Landau was also active in many organizations, including the American Association of University Women, the League of Women Voters, the National Council of Jewish Women, and the Women's Overseas Service League. While at the University of Louisville, she was founder and president of Pi Beta Phi Sorority, and member of La Societe Francaise and the Woodcock Society. Landau wrote academic works, short stories, plays, and book reviews.

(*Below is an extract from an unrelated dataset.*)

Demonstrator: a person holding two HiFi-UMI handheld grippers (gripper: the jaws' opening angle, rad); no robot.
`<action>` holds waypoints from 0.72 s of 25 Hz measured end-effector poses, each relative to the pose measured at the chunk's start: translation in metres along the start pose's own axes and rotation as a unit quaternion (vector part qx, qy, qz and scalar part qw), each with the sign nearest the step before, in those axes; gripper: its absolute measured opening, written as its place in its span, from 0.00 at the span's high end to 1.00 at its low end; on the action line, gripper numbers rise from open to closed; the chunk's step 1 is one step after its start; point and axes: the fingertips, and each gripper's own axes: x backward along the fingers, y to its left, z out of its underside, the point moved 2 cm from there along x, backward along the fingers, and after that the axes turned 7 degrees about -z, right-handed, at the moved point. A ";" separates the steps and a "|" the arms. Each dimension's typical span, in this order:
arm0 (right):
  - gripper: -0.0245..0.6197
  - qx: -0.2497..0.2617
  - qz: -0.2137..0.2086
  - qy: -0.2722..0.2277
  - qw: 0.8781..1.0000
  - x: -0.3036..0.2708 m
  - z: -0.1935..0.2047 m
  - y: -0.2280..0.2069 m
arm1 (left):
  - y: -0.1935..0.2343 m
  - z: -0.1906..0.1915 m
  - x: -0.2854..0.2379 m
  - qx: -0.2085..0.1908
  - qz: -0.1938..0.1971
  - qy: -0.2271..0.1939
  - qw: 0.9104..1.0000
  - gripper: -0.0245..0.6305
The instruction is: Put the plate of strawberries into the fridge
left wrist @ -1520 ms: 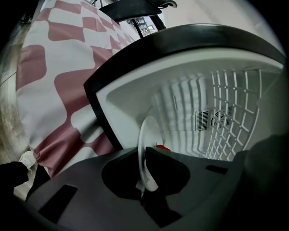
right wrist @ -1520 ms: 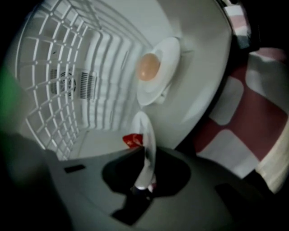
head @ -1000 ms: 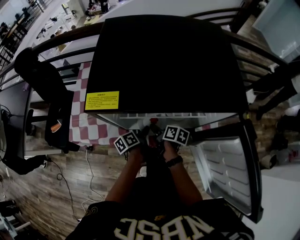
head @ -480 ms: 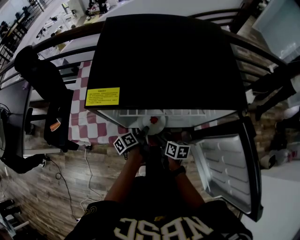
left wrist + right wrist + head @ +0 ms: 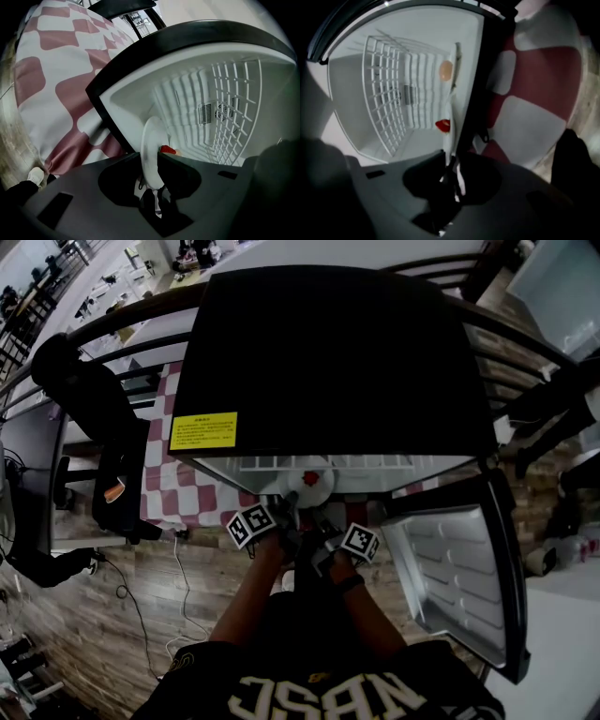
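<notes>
Two tongs on one plate, at the fridge's open mouth

Carrying-in is the step in hand: the plate (image 5: 319,491) with its strawberry (image 5: 168,150) hangs just inside the front edge of the fridge (image 5: 328,362), whose door (image 5: 459,559) stands wide open at the right, and I judge it not yet set down. Left tongs (image 5: 150,176) are clenched on the near rim; right tongs (image 5: 451,164) are closing on the rim beside them, the plate's edge between the jaws (one red berry shows plainly, plus a pale orange thing farther along the plate that I cannot name). Next move, as I judge it: push both arms forward together, keep the plate level so nothing rolls, lower it onto the wire rack (image 5: 234,117) or the white floor inside, then let go and draw back clear of the door.
</notes>
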 end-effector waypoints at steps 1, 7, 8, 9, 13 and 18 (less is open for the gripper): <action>0.80 -0.006 -0.005 -0.003 1.000 -0.002 -0.001 0.001 | 0.000 0.000 0.000 0.001 -0.001 0.000 1.000 0.78; 0.90 -0.018 0.004 -0.007 1.000 -0.013 -0.001 0.004 | -0.001 -0.002 0.000 -0.001 -0.001 -0.002 1.000 0.78; 0.91 -0.025 0.008 -0.010 1.000 -0.014 -0.001 0.005 | -0.002 -0.002 0.000 -0.003 -0.001 -0.002 1.000 0.78; 0.91 -0.031 0.010 -0.013 0.999 -0.015 -0.001 0.005 | -0.003 -0.002 0.000 -0.007 -0.001 -0.001 1.000 0.78; 0.91 -0.036 0.003 -0.026 0.999 -0.026 -0.004 0.008 | -0.003 -0.001 0.005 -0.019 -0.001 0.004 1.000 0.78; 0.91 -0.045 0.010 -0.038 0.998 -0.042 -0.018 0.011 | 0.004 -0.002 0.023 -0.014 -0.002 -0.003 1.000 0.78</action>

She traveled extensively, serving with the American Red Cross in France during World War I and, at age 70, embarking on a yearlong world tour.
The papers include biographical and genealogical records; diaries; financial records; correspondence; literary productions; teaching records; contract research; reference material; scrapbook material; photographs; and audio records.

Lee Shai Weissbach Papers, 1980-2015
5 linear feet
Lee Shai Weissbach received his PhD in history from Harvard University in 1975, and joined the faculty of the University of Louisville in 1978. This collection includes material relating to his teaching (lecture notes, syllabi and the like) as well as his research on the histories of Jewish communities in Kentucky. Research-related material includes correspondence and page proofs related to the publication of The Synagogues of Kentucky: Architecture and History; research notes for The Synagogues of Kentucky organized by synagogue; material related to illustrations in The Synagogues of Kentucky. There are also substantial files on the histories of the Jewish communities in Lexington, Owensboro, Paducah, and Ashland, with smaller files on the histories of other cities, including Louisville.